SYSTEM AND METHODS FOR PIPLINED HETEROGENEOUS DATAFLOW FOR ARTIFICIAL INTELLIGENCE ACCELERATORS

Publication number:

US20250328762

Publication date:

2025-10-23

Section:

Physics

Class:

G06N3/08

Inventors:

Kerem Akarvardar 🇹🇼 Hsinchu, Taiwan

Xiaoyu Sun 🇹🇼 Hsinchu, Taiwan

Assignee:

TAIWAN SEMICONDUCTOR MANUFACTURING COMPANY, LTD. 🇹🇼 Hsinchu, Taiwan

Applicant:

TAIWAN SEMICONDUCTOR MANUFACTURING COMPANY LTD. 🇹🇼 Hsinchu, Taiwan

Smart overview of the Invention

The patent application describes systems and methods for a pipelined heterogeneous dataflow designed for artificial intelligence (AI) accelerators. These systems utilize a pipelined processing core that includes two types of processing cores: one with a matrix array of processing elements (PEs) arranged in rows and columns, and another configured to receive outputs from the first core. Each PE is capable of performing multiply-and-accumulate (MAC) operations based on inputs and weights.

Background

AI accelerators are specialized hardware designed to efficiently process AI workloads, such as neural networks.
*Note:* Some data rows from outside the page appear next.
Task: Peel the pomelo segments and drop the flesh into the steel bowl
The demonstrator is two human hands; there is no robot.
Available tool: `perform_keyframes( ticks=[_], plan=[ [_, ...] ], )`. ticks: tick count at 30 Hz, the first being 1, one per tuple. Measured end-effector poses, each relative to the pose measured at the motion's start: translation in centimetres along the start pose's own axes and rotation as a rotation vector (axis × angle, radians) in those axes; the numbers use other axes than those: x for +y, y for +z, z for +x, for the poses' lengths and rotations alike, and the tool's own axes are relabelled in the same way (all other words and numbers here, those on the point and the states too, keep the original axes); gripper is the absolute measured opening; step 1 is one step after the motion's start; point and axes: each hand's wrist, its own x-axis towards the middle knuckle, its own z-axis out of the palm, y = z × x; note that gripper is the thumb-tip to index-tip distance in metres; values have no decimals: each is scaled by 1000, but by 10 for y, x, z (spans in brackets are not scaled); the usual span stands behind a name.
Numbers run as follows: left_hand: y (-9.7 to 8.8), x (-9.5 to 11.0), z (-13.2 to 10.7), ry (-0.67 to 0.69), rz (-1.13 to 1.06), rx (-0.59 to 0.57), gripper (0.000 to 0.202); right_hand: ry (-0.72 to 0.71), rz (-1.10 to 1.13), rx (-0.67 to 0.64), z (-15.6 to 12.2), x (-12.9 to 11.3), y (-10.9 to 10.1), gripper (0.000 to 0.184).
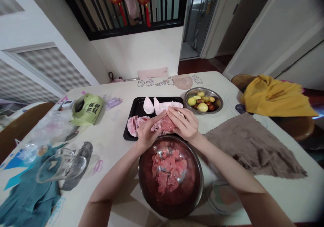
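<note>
Between my two hands is a piece of peeled pomelo point(165, 124) with pink-red flesh, held above the far rim of a metal bowl. My left hand point(148, 130) grips it from the left, and my right hand point(186, 122) closes over it from the right. The metal bowl point(197, 186) holds loose chunks of pomelo pulp point(169, 169). Under and beyond my hands lies a black tray point(129, 119). On it are thick white rind pieces point(148, 105) and, at the left, pinkish pomelo segments point(134, 125). My fingers partly hide the held piece.
A smaller bowl point(219, 105) of yellow and brown fruit stands right of the tray. A brown cloth point(253, 146) covers the right side. At left are a green bag point(89, 108), a clear pitcher point(57, 168) and a teal cloth point(32, 200). A glass dish point(224, 198) sits right of the bowl.
</note>
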Motion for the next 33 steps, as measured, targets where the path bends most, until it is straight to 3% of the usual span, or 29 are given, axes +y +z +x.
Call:
perform_keyframes(
  ticks=[2, 5, 9, 14, 20, 26, 33],
  plan=[
    [7, 8, -3, -109, -7, 51, 43, 16, 41, -13, 1, -3, -2, 48],
    [13, 14, -5, -286, -114, -25, 48, 46, 103, -30, -1, -5, -3, 47],
    [9, 11, -4, -324, -88, -92, 46, 55, 90, -43, -3, -2, -3, 42],
    [0, -7, -1, -152, 69, -270, 52, 3, 50, -46, -4, 3, 1, 42],
    [-8, -23, 5, 137, 141, -354, 53, -14, 50, -86, -10, 5, 4, 43],
    [-20, -27, 13, 210, 203, -430, 52, -42, 41, -131, -9, 7, 3, 43],
    [-27, -42, 13, 194, 255, -510, 54, -47, 19, -232, -10, 9, 7, 38]
  ],
)
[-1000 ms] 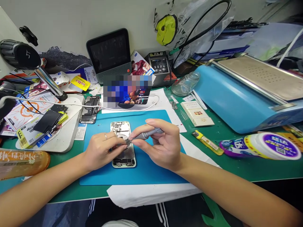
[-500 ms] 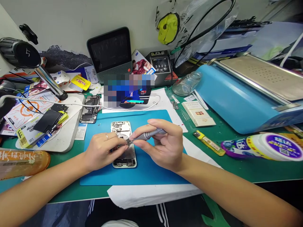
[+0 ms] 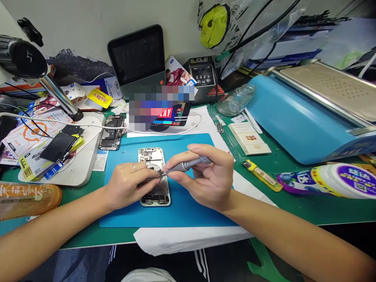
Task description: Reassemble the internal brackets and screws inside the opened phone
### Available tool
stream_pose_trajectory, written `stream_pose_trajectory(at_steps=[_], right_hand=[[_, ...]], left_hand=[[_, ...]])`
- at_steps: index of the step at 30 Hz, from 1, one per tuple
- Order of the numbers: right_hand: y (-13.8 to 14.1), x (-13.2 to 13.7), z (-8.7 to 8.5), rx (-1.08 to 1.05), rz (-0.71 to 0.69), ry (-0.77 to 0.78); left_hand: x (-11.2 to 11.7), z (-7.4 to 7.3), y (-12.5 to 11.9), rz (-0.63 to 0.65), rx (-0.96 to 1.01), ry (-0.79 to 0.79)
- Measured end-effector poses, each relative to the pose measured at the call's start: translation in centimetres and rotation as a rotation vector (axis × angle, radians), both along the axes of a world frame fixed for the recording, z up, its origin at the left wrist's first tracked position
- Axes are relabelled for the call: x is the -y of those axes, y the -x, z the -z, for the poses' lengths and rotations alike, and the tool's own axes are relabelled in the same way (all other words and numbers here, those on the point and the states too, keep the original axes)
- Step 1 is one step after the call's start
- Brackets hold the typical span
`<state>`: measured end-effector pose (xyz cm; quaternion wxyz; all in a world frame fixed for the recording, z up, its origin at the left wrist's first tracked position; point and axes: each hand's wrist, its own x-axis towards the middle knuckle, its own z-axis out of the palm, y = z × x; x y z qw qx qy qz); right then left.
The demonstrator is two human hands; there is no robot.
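Observation:
An opened phone with its inner parts bare [image 3: 155, 199] lies on a blue mat [image 3: 188, 211]. Over its middle, my left hand [image 3: 129, 181] pinches a small dark part [image 3: 161, 173] between thumb and forefinger; its kind is too small to make out. My right hand [image 3: 210, 176] grips a grey precision screwdriver [image 3: 184, 166] slantwise, its tip pointing left and meeting the small part. The forefinger is bent over the handle's back end. Part of the phone's middle is hidden by my left hand.
Left of the mat lies another opened phone [image 3: 112, 133], beside a white base plate [image 3: 88, 164] piled with boxes. A lit phone [image 3: 173, 115] stands behind. To the right are a cigarette box [image 3: 249, 138], a yellow cutter [image 3: 261, 175], a bottle [image 3: 320, 179] and a blue machine [image 3: 288, 117].
The view has shifted slightly. My right hand and the screwdriver sit a little farther right, and the tip stays at the small part. My left hand keeps its pinch.

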<state>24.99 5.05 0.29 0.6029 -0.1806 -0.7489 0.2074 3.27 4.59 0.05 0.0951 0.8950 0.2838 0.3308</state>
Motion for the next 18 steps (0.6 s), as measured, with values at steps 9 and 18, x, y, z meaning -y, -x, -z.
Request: stream_pose_trajectory(at_steps=[9,18], right_hand=[[-0.13,-0.06,0.05,0.009,-0.018,0.010],[-0.09,0.03,0.11,0.038,-0.028,0.008]], left_hand=[[-0.08,0.00,-0.12,0.007,0.003,-0.006],[-0.01,-0.07,-0.03,0.012,-0.011,-0.017]])
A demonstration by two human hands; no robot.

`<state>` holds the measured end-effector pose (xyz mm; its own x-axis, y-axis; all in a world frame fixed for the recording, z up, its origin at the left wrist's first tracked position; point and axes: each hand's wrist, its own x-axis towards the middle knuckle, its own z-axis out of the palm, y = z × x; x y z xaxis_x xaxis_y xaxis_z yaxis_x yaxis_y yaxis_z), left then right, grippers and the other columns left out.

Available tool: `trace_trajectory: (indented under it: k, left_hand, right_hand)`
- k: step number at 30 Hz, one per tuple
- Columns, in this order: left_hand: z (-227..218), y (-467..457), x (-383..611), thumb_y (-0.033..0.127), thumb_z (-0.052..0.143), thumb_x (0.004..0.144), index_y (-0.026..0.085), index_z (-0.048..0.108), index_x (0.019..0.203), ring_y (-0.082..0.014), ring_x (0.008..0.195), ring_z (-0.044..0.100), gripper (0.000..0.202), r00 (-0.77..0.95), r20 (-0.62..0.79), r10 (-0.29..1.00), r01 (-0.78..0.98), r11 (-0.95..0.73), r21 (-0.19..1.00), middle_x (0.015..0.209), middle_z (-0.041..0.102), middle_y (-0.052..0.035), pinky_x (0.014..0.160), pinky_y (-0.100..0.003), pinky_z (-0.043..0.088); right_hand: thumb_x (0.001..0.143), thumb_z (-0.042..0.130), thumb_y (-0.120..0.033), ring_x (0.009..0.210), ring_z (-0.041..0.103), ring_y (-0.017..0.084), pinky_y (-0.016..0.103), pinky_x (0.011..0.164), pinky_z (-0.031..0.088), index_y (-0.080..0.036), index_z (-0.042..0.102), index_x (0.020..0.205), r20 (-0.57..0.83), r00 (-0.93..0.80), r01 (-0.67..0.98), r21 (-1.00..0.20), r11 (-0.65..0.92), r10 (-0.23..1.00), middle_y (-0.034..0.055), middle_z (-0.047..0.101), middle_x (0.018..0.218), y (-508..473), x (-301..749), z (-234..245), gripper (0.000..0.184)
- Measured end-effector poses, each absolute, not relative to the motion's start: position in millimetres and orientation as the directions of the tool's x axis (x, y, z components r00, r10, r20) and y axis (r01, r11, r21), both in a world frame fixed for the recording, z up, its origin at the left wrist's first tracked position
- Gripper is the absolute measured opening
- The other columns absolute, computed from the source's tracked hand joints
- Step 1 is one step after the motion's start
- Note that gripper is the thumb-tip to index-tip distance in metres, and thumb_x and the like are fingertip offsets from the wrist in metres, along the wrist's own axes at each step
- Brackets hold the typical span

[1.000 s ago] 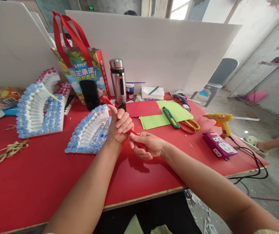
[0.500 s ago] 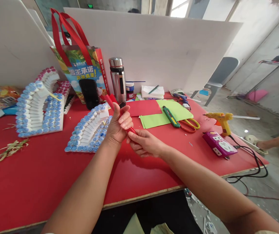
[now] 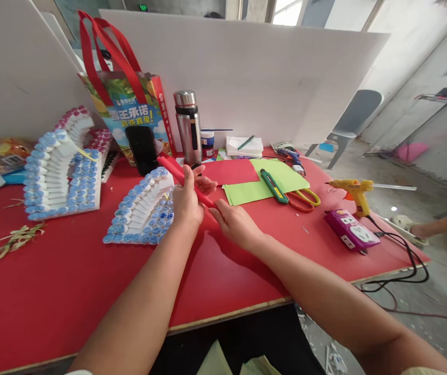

These accelerators often use systolic arrays to perform operations like multiplication and accumulation. Traditional AI accelerators typically support a fixed dataflow, which may not be optimal for all types of AI workloads, given the variety in layer types and shapes such as convolutional (CONV) and fully connected (FC) layers.

Innovation

The disclosed technology introduces a novel approach by using separate CONV and FC cores tailored for different workflows, improving performance through pipelining computations. For instance, the CONV core is configured for weight stationary dataflow, while the FC core employs input stationary dataflow. This configuration enhances overall latency and throughput by optimizing dataflows for each core type and reducing interconnect overhead.

Technical Advantages

By employing a pipelined architecture, this system provides technical advantages over conventional designs. It reduces computational overhead by eliminating unnecessary horizontal weight forwarding in the FC core, thus improving efficiency. The pipelined architecture allows for more efficient deep neural network calculations, which can lead to enhanced performance in real-world applications.

Implementation Details

The pipelined core serves as a building block for systolic array-based AI accelerators, processing data in waves through MAC operations. This architecture can be adapted to various configurations beyond systolic arrays, such as vector engines or other heterogeneous architectures. The flexibility of the design allows it to be used in diverse computing scenarios, potentially enhancing the capabilities of AI accelerators.